Underwriters unchained
Underwriters unchained
Insight

Underwriters unchained

Reducing the time and improving the accuracy of a property and casualty insurance quote for a small commercial business from weeks to just a few days is no longer a dream.

Underwriters can now quickly and profitably issue a policy by leveraging a KPMG intelligent automation-powered tool designed to evaluate risk profiles and accurately price policies by gathering and interpreting “signals’’ about data from sources that surround and that are inside insurers’ businesses.

The KPMG Intelligent Underwriting Engine allows underwriters to quickly apply enormous amounts of data, involving geography, property value, population statistics, the industrial landscape, social media behavior, crime, or thousands more variables used in risk profiling and pricing.

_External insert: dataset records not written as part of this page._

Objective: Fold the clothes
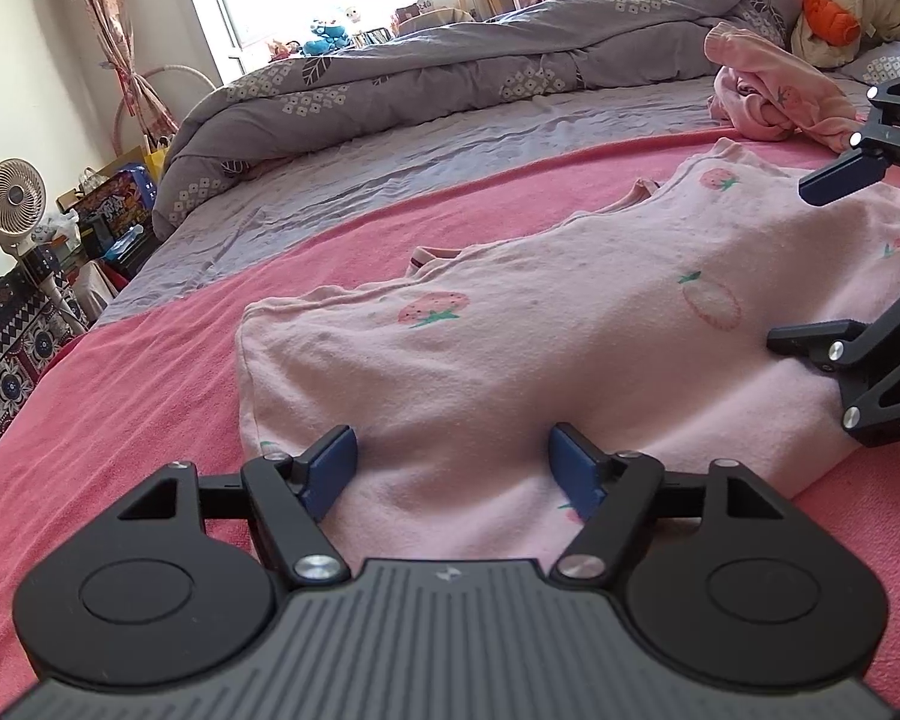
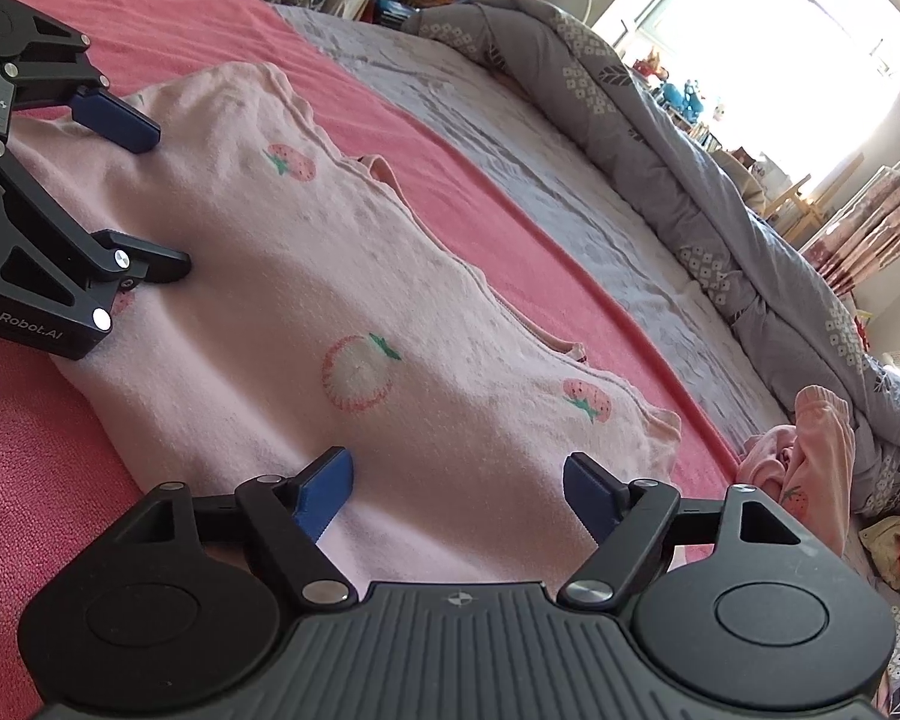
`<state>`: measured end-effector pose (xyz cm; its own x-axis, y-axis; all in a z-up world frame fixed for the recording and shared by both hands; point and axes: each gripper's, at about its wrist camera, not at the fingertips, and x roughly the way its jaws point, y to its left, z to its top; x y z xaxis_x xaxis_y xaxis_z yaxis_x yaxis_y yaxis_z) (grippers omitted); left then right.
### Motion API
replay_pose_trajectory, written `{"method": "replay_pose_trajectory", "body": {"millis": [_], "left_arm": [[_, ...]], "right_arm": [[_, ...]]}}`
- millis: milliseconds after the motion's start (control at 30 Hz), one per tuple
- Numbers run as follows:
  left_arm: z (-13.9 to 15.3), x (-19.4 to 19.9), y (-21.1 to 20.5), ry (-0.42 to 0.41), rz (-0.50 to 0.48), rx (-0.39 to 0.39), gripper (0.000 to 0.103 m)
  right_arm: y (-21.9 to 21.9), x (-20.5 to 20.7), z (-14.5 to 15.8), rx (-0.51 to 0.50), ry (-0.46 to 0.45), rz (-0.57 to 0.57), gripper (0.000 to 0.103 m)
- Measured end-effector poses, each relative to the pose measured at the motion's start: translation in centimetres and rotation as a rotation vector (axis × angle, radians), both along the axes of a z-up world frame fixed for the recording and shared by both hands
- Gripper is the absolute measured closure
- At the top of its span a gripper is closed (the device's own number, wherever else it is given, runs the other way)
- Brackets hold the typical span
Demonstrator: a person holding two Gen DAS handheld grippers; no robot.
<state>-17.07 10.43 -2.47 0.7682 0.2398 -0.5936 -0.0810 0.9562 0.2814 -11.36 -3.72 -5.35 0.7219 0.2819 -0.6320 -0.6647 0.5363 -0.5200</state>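
Right now the pale pink cotton garment with strawberry prints (image 1: 570,324) lies partly folded on the pink terry blanket (image 1: 150,372) over the bed, w/ both grippers at its near edge. Left gripper (image 1: 453,468) and right gripper (image 2: 459,492) have jaws spread wide, fabric bulging between the pads but prob. not pinched, though the fisheye makes contact hard to judge. To fold cleanly, close both on the hem evenly, lift together, and carry it across w/o dragging; the crumpled pink clothes (image 1: 768,90) wait well apart.
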Motion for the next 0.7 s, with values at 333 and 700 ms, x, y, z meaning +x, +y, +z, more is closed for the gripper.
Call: {"method": "replay_pose_trajectory", "body": {"millis": [333,700], "left_arm": [[-0.1,-0.1,0.0,-0.011,0.006,-0.002,0.027],[-0.2,-0.2,0.0,-0.020,0.011,-0.002,0.026]], "right_arm": [[0.8,-0.4,-0.4,-0.043,-0.039,-0.010,0.025],[1.6,-1.0,-1.0,-0.089,-0.102,-0.009,0.025]]}}
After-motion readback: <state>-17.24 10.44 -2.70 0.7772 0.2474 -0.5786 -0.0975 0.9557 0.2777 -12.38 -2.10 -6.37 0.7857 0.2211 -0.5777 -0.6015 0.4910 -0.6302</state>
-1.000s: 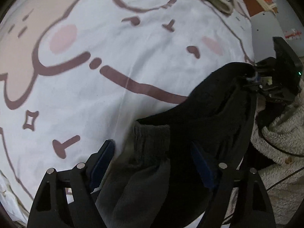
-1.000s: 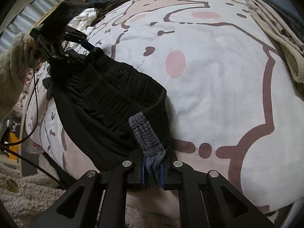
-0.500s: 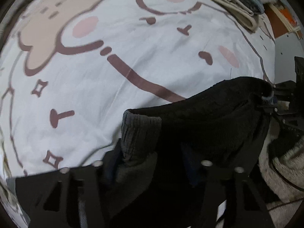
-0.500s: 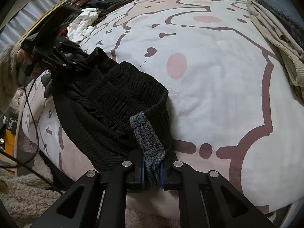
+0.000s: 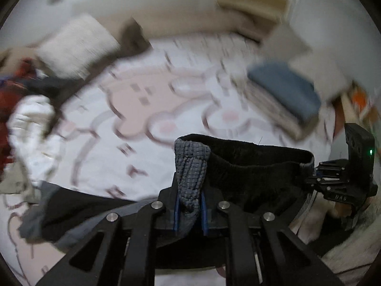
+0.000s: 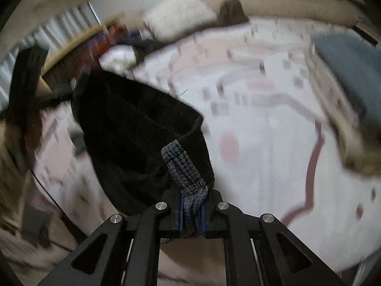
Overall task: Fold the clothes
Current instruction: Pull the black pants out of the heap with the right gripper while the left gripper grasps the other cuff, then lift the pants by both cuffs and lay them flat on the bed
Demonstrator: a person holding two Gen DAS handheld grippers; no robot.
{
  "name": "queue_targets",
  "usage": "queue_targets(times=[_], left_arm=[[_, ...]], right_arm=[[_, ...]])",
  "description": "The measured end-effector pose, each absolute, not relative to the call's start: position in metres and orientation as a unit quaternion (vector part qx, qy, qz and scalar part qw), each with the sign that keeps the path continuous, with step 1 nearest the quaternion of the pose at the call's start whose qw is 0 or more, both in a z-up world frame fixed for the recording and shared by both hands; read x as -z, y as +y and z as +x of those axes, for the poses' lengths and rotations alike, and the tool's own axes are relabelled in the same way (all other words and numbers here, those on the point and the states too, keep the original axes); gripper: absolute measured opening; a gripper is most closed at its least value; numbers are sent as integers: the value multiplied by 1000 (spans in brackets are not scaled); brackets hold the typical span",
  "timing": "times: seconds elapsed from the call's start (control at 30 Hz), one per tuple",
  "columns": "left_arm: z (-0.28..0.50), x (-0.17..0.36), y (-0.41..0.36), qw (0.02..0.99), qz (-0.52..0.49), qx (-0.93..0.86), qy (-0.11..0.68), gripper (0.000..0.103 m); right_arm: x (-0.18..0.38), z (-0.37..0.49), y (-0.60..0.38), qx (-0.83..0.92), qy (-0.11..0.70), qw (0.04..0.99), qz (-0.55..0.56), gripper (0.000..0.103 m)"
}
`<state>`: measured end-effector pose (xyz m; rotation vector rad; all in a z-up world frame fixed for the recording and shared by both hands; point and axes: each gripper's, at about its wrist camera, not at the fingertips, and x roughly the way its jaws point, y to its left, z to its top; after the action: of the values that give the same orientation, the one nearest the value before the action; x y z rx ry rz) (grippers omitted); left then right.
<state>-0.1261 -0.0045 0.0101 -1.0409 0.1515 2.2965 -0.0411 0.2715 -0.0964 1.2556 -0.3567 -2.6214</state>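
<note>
A dark knit garment with a black lining and a grey ribbed waistband (image 5: pixel 250 164) hangs stretched between both grippers above the bed. My left gripper (image 5: pixel 189 211) is shut on one grey waistband end (image 5: pixel 191 164). My right gripper (image 6: pixel 193 217) is shut on the other grey waistband end (image 6: pixel 184 169); the black body of the garment (image 6: pixel 133 128) sags to its left. The right gripper also shows in the left wrist view (image 5: pixel 333 176) at the far right, clamping the band. The left gripper shows blurred in the right wrist view (image 6: pixel 26 76) at far left.
The bed has a white cover with a pink cartoon print (image 5: pixel 147 109). A stack of folded clothes topped by a blue piece (image 5: pixel 283 95) lies at the right, also in the right wrist view (image 6: pixel 347 76). A heap of unfolded clothes (image 5: pixel 26 119) lies at the left. Pillows (image 6: pixel 178 14) sit at the headboard.
My left gripper has closed on the grey waistband. Both grippers have swung upward, lifting the garment, so the far side of the bed and the wall came into view; the views are motion-blurred.
</note>
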Motion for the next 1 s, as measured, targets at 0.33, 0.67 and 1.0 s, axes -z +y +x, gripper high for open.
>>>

In addition to the amount and type of data being important in underwriting, we find that the information about the risk – what we call its signals – is critical to reducing underwriting time, lowering costs, more accurately pricing a policy, while limiting manual adjustments, and – perhaps most important – enhancing the experience of the customer.

This all means that underwriters, who for decades were saddled with having to perform mundane and manual data-gathering and -validation tasks, can now focus on adding value to their business. They can devote more time on their portfolio of policies and use advanced predictive modeling techniques to search for rating and marketing solutions. Underwriters also can take on other value-add challenges they may not have had time to address when doing the work now being done by the intelligent engine.

Our Intelligent Underwriting Engine employs machine learning combined with our proprietary KPMG Signals Repository, and the engine is deployed on the Microsoft Azure Cloud, with access to Azure’s application program interface capabilities, including machine learning and cognitive capabilities.

At the moment we have deployed the KPMG Intelligent Underwriting engine in the small commercial business property and casualty market, which is:

  • Growing.
  • Profitable.
  • Facing significant cost pressures.
  • Seeking to address high-volume, low-premium issues.
  • Already being disintermediated by nimble, savvy insuretech competitors.
  • Wrestling with the challenge of managing enormous amount of information (largely untapped) that is directly related to profiling risks and pricing.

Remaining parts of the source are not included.